Yusuf bu sefer kafasını tutup acıdan buruşturduğu yüzüyle atanın kim olduğunu bulmak için gözlerini gezdirdi çevrede. Zeynep kahkahasını tutamadığı zaman Yusuf kafasını yukarıya çevirdi Zeynep'i gördüğünde yüzünde sersem bir gülüş oluştu.
"Sen mi atıyorsun bunları?" çekirdeği gösterdiğinde Zeynep kıkırdadı. Sanki bir ânda tüm yaşananları unutmuş gibiydi. Yusuf'un değil kendisinin hafızası gitmiş gibi gülüyordu ona karşı.

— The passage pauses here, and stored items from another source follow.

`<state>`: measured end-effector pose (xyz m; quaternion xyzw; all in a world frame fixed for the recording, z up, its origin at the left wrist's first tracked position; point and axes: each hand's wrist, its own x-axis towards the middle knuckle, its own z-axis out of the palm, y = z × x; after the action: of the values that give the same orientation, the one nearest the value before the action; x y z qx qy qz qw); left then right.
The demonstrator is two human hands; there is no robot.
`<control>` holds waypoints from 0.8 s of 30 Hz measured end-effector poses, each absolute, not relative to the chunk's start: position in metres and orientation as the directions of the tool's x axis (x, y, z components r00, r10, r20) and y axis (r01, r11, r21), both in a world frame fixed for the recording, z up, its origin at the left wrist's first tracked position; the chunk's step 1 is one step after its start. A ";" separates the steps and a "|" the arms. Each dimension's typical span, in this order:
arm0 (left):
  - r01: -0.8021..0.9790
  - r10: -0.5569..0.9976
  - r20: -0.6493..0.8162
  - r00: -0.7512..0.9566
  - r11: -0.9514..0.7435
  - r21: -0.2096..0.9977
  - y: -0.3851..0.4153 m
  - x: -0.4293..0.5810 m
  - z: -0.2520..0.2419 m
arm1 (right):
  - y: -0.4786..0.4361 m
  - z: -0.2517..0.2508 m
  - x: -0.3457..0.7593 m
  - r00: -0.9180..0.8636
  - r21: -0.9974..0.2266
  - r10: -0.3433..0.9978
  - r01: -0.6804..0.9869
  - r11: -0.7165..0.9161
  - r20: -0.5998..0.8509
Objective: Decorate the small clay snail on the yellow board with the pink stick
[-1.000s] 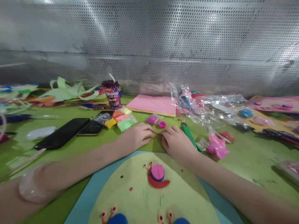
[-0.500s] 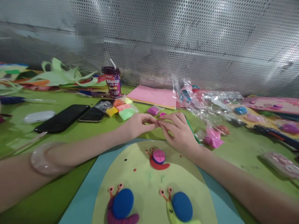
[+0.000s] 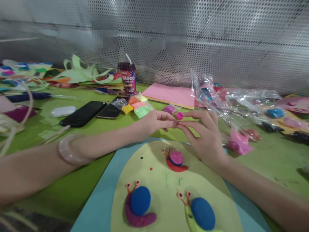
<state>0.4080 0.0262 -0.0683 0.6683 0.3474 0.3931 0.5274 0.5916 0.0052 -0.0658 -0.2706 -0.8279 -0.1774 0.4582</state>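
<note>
My left hand [image 3: 154, 125] and my right hand [image 3: 206, 133] meet fingertip to fingertip above the far edge of a blue-and-yellow paper picture [image 3: 145, 206]. Both are closed in a pinch; whatever lies between the tips is too small to make out. A bright pink round piece [image 3: 180, 115] shows just beyond my right index finger. On the picture are three clay snails: a red one with a pink-topped shell [image 3: 176, 158], a purple one with a blue shell [image 3: 140, 200], and a yellow-green one with a blue shell [image 3: 203, 214].
Behind my hands lie bagged coloured clay [image 3: 142, 111], two phones [image 3: 83, 113], pink paper [image 3: 170, 94] and a drink cup with a straw [image 3: 127, 79]. Clear plastic wrappers [image 3: 231, 100] and a pink clay bag [image 3: 239, 142] are at the right. A perforated metal panel [image 3: 149, 42] rises behind.
The view has shifted, so most things appear farther right. My right index finger has straightened out, and more of the pink round piece shows. The fingertips still meet.
</note>
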 end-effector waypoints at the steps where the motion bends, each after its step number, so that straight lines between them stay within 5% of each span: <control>1: 0.041 0.875 0.163 0.457 -0.204 0.978 0.027 0.408 -0.069 | 0.006 -0.066 0.592 -0.433 0.046 0.286 0.612 0.789 0.855; 13: -0.046 0.853 0.077 0.516 -0.062 0.997 0.032 0.408 -0.073 | 0.005 -0.065 0.594 -0.475 0.098 0.274 0.620 0.778 0.836; 24: -0.039 0.880 0.122 0.459 -0.117 0.992 0.027 0.409 -0.069 | 0.005 -0.064 0.593 -0.456 0.115 0.259 0.644 0.756 0.851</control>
<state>0.4090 0.0272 -0.0688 0.6315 0.3327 0.3996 0.5751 0.5932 0.0050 -0.0641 -0.2736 -0.8254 -0.2166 0.4438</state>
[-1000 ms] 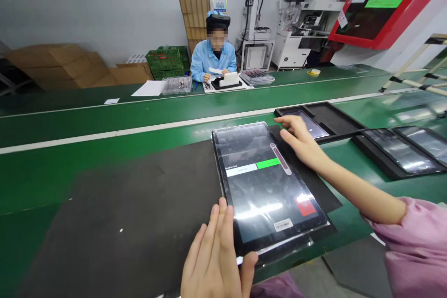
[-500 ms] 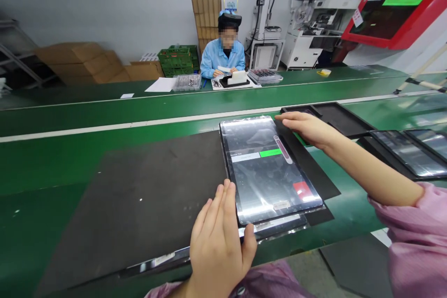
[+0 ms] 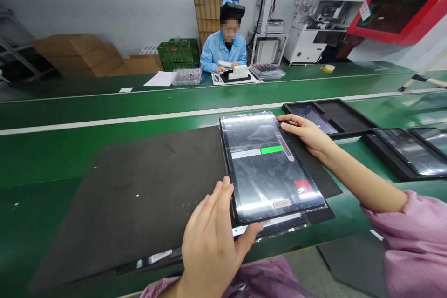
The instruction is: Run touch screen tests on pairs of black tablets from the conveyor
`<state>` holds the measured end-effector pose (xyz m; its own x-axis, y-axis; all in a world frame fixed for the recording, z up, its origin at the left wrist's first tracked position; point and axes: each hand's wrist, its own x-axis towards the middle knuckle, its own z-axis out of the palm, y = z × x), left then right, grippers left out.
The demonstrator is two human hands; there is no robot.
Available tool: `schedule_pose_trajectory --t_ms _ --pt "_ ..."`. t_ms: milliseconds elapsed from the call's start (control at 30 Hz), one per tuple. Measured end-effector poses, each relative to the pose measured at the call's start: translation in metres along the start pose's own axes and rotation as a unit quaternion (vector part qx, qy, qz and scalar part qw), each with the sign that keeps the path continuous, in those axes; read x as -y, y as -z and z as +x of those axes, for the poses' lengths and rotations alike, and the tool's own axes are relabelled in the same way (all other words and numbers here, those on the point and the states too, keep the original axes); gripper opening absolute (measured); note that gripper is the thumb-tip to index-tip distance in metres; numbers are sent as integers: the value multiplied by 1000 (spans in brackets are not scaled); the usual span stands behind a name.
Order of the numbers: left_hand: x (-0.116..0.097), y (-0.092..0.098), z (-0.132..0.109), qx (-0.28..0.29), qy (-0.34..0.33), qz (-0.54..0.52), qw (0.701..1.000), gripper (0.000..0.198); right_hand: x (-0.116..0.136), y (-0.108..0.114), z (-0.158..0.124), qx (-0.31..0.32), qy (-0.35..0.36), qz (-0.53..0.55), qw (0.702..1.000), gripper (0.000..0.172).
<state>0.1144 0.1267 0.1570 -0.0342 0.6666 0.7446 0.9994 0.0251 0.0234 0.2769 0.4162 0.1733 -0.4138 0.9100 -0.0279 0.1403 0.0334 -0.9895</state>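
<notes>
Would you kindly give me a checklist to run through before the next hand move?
1. Tablet screen lit: ok, a green block and a red block show.
2. Left hand at the tablet's left edge: ok.
3. Right hand at its far right corner: ok.
4. Tablet flush with what lies beneath: not ok, a dark edge juts out on the near side.
5. Label text readable: cannot tell, too small.

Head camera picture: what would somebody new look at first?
Probably the lit tablet in the middle, showing a green bar and a red square, between the person's left hand and right hand. Next, perhaps, the big red cabinet at the top right, and the co-worker in light blue across the green table.
</notes>
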Motion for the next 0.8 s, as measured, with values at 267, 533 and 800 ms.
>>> schedule_pose_trajectory --t_ms 267,533,800 --pt "-4 2 3 -13 22 -11 1000 38 0 -2 -3 -5 37 -81 996 43" --pt "-2 3 0 -3 -22 7 1000 35 1 -2 -5 -23 55 -113 992 40" --pt "0 3 -1 10 -38 15 999 32 -1 -2 -5 -19 48 -99 994 42"
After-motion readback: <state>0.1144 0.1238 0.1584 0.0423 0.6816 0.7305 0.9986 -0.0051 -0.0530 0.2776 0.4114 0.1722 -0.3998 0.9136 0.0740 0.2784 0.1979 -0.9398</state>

Belki de altı yılın özlemini böyle atlatmaya çalışıyordu. Onunla eğlenmeyi,gülmeyi isteyen yanının özlemini böyle yaparak bastırıyordu demek. İçindeki hevesini uzaklaştırmayı başaramasa da bu gülüş ona yetecekti azda olsa.
"Rastgele atmıştım," dedi utangaç bir tavırla. Yusuf, kızın kendisine gülümseyerek bakmasına şaşırmıştı. Bir hafta önce sinirle bakan yüzünden eser yoktu. Yusuf kızın gülüşünde gözlerini gezdirip gülümsedi.
"Biliyor musun?"
Zeynep Yusuf'un kendisine sorarcasına bakmasından ötürü kaşlarını çatmıştı. "Neyi?"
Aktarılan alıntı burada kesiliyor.